On Tue, Jul 20, 2021 at 15:52:58 +0800, Jiatong Shen wrote:
Hello community,
I am seeing following log in production,
2021-07-20 07:43:49.417+0000: 3918294: error : qemuDomainObjBeginJobInternal:4945 : Timed out during operation: cannot acquire state change lock (held by qemuProcessReconnect) 2021-07-20 07:44:19.424+0000: 3918296: warning : qemuDomainObjBeginJobInternal:4933 : Cannot start job (modify, none) for domain instance-0000074e; current job is (modify, none) owned by (3919429 qemuProcessReconnect, 0 <null>) for (2183193s, 0s) 2021-07-20 07:44:19.424+0000: 3918296: error : qemuDomainObjBeginJobInternal:4945 : Timed out during operation: cannot acquire state change lock (held by qemuProcessReconnect) 2021-07-20 07:44:49.428+0000: 3918296: warning : qemuDomainObjBeginJobInternal:4933 : Cannot start job (query, none) for domain instance-0000074e; current job is (modify, none) owned by (3919429 qemuProcessReconnect, 0 <null>) for (2183223s, 0s) 2021-07-20 07:44:49.428+0000: 3918296: error : qemuDomainObjBeginJobInternal:4945 : Timed out during operation: cannot acquire state change lock (held by qemuProcessReconnect) 2021-07-20 07:45:19.429+0000: 3918298: warning : qemuDomainObjBeginJobInternal:4933 :
I am confused about what is qemuProcessReconnect and why it acquires a domain state lock..
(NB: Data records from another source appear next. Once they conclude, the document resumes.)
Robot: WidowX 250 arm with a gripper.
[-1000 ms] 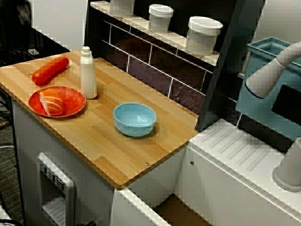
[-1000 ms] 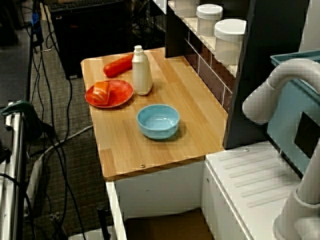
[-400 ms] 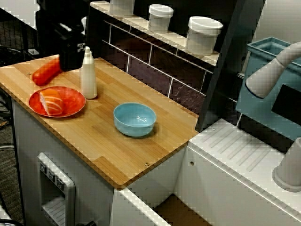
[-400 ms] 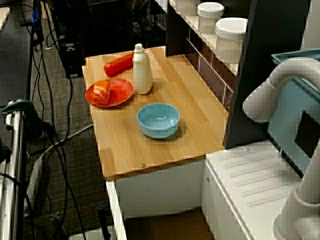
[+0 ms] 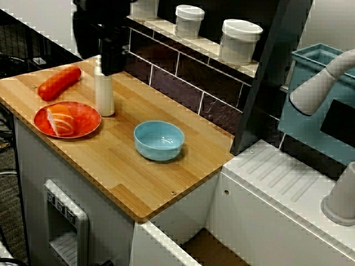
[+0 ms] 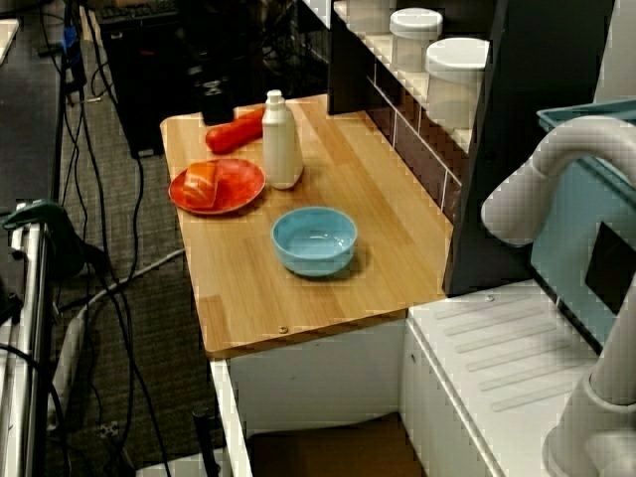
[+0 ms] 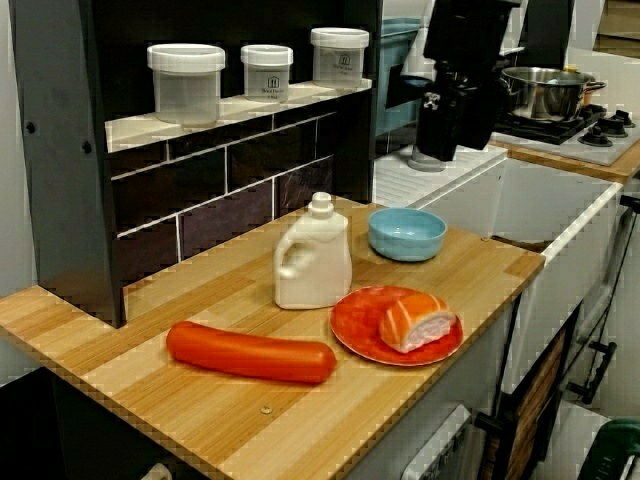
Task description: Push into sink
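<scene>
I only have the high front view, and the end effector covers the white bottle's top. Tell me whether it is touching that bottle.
Observer: No. In the view from the counter's end, the end effector is apart from the bottle, over by the red sausage.
Operator: Describe the bottle properly.
Observer: The low side view shows a jug shape with a side handle and its cap on.
Operator: Report what lies beyond the sink.
Observer: In the low side view, a metal pot sits on a stove past the sink.
</scene>
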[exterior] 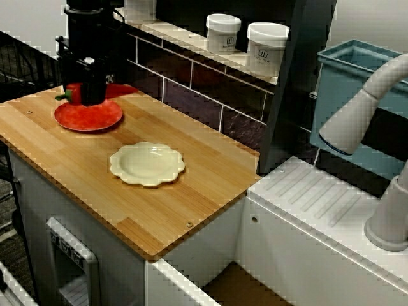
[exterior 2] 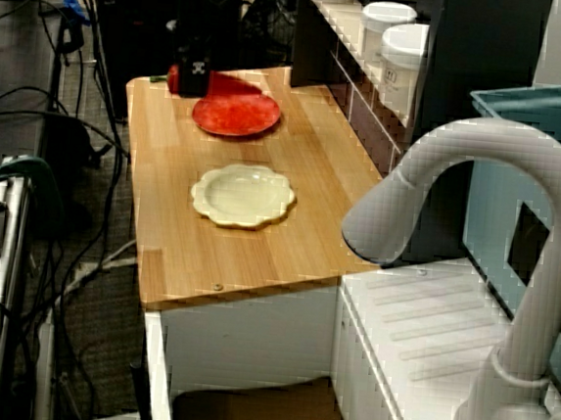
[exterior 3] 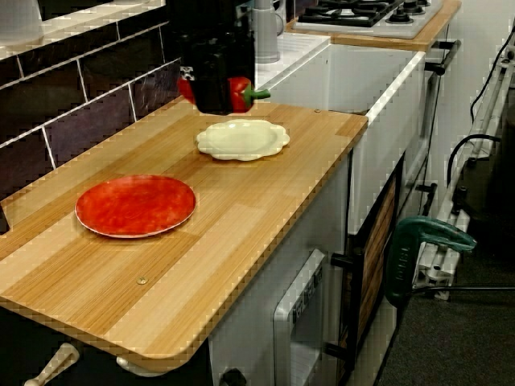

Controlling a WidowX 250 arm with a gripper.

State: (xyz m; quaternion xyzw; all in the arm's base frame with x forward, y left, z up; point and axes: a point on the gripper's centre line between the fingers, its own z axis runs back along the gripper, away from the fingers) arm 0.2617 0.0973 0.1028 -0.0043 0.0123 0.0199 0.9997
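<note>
End effector: the black end effector is closed on a red pepper, which it carries clear of the desk.
Pepper against end effector: the pepper sits between the fingers. Its red body bulges out on one side, and its green stem points away from the end effector, as shown in the view from the desk's end.
Pepper's place: in the view from the front it hangs over the back edge of the red plate. The view past the faucet puts it at that plate's far corner. How high it hangs cannot be told.
Red plate: flat on the desk, with nothing on it.
Cream plate: a scalloped cream plate lies nearer the desk's middle, apart from the red plate.
Around: two white jars stand on the tiled ledge behind, and a grey faucet stands beside the desk.
</note>
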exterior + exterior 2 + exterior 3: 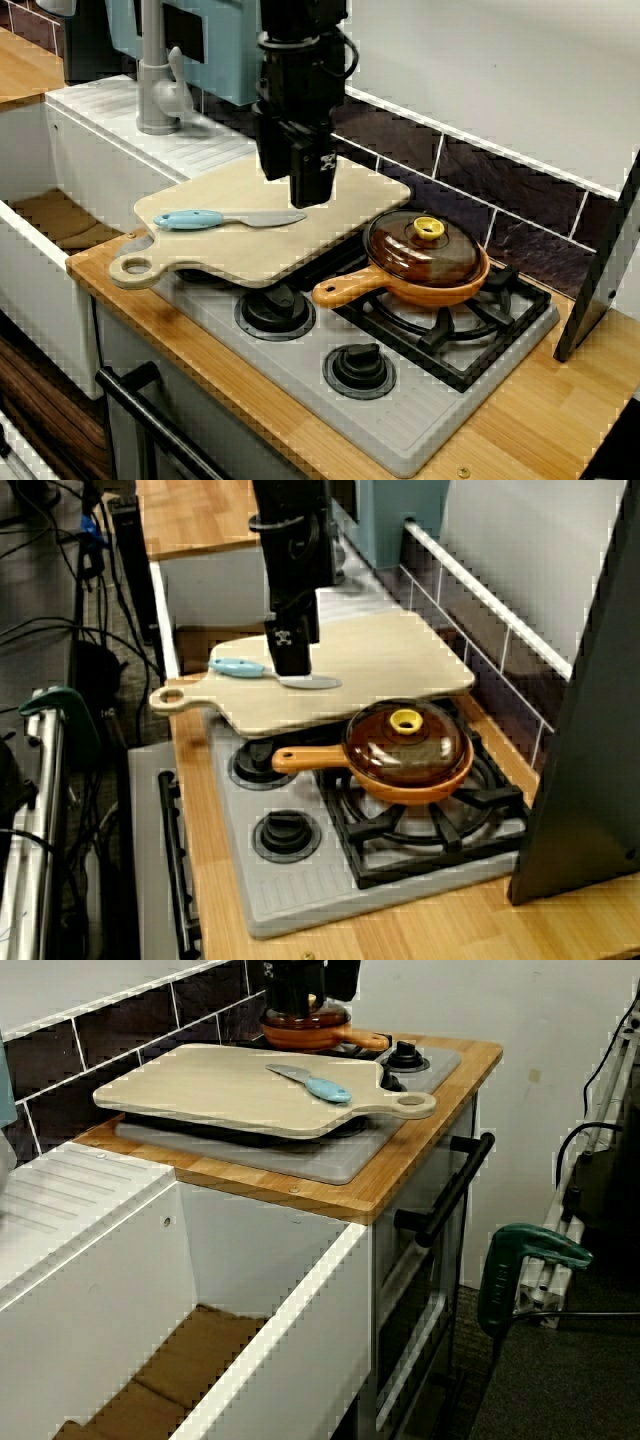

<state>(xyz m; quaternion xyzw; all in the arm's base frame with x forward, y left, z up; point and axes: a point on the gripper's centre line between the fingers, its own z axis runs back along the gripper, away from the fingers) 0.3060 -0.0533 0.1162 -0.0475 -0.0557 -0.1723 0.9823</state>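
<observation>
One knife (230,218) lies flat on the cutting board (340,235), and nothing else sits on that board. My gripper (311,198) hangs over it, close above the blade. In the view along the counter its lower end overlaps the blade just past the handle. I cannot tell whether it touches the knife, nor whether its fingers are spread or closed, because they read as one dark block.

Around it, the board rests across the left half of the stove (300,375), with its holed grip sticking out toward the sink (40,260). A brown pan (440,285) under a glass lid (420,255) sits on the burner just beside the board's right edge, and its orange handle runs along that edge. A grey faucet (158,80) stands behind the board, well apart from the knife.

The knife's long axis follows the board's length. Its blue handle points toward the sink end and the blade tip points toward the pan.
</observation>
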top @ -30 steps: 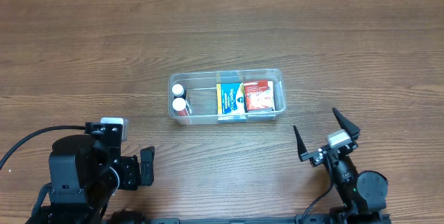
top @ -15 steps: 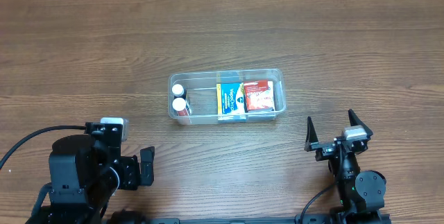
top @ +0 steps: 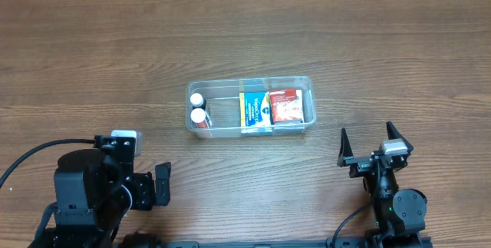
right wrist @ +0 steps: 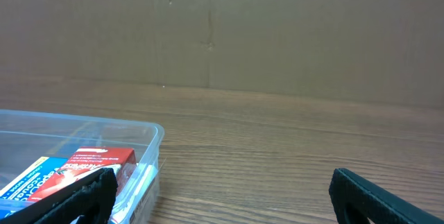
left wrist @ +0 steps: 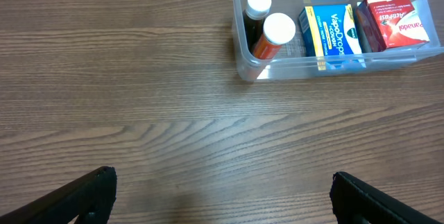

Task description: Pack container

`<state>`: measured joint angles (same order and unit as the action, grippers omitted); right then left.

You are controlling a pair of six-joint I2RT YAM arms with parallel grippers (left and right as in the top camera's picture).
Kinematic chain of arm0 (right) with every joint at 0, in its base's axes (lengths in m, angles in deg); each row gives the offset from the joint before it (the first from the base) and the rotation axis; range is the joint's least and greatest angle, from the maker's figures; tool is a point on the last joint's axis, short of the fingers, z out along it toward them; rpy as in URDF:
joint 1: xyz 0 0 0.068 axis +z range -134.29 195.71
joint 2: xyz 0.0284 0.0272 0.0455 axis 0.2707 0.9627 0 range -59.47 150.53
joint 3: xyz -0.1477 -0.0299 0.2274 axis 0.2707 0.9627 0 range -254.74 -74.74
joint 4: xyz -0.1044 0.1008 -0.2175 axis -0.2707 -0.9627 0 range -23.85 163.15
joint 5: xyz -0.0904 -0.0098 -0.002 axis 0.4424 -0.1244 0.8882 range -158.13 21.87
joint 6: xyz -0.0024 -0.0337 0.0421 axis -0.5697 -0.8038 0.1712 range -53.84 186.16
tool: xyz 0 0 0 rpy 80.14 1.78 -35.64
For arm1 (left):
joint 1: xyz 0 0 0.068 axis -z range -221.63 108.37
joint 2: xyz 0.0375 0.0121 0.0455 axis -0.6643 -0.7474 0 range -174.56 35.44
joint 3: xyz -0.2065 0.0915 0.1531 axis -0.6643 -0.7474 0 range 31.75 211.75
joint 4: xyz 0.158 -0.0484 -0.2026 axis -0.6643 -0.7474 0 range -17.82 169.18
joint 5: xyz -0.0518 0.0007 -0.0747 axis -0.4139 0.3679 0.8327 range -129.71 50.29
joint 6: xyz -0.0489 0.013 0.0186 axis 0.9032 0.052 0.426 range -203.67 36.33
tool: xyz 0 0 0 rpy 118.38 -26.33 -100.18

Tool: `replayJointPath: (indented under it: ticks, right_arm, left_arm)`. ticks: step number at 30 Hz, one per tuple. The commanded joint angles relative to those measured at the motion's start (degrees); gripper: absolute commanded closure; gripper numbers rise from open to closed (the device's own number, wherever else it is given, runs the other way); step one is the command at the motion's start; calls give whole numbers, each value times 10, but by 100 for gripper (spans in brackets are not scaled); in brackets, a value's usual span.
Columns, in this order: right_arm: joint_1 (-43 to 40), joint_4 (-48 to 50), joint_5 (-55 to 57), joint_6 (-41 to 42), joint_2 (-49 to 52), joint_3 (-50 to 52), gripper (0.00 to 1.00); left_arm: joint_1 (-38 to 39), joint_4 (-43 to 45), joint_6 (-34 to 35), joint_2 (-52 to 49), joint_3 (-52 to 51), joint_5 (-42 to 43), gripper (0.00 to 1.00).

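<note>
Logging the table from above: the container, a clear shallow plastic bin with rounded corners, sits near the middle of the wood-grain table, its long side running left to right. It lies on the far side of both arms, roughly between them and well apart from each.

Contents, left to right:
- We note two white-capped bottles at the left end, caps up. The dark bottle is at the far side and the orange bottle is just beside it on the near side.
- A bare strip of the bin floor comes next.
- The blue and yellow VapoDrops box stands about mid-bin.
- The red Panadol box is just beside it at the right end.

The left gripper is at the near left with its jaws spread wide and nothing between them. We see only bare wood under it, and the bin is at the far right of its wrist view.

The right gripper is at the near right, fingers pointing away from us, also wide apart and empty. Its wrist camera looks low across the table and catches the bin's right end at lower left, with a cardboard wall beyond the far edge.

A black cable trails off the left arm toward the left edge
</note>
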<state>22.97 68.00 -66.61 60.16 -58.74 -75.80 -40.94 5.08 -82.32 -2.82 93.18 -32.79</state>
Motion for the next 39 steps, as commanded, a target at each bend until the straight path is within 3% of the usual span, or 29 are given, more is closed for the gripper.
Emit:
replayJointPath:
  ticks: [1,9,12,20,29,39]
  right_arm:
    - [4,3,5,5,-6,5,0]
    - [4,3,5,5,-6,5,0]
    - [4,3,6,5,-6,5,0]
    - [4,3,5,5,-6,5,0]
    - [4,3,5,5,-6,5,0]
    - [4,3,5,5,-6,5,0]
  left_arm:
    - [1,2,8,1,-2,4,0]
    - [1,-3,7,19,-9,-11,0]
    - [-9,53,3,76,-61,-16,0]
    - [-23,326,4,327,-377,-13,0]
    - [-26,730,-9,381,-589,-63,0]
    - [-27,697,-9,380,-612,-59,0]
qemuProcessReconnect is an operation that is executed in a separate thread which re-establishes connection to a qemu process once you restart libvirtd. This usually means that the reconnection process got stuck for some reason. Unfortunately your log doesn't show why and unless you've got a debug log prior to that happening it won't be possible. Theoretically seeing which function the thread doing the reconnect is stuck at could perhaps show why. Usually the only fix for this is to destroy the VM which is stuck.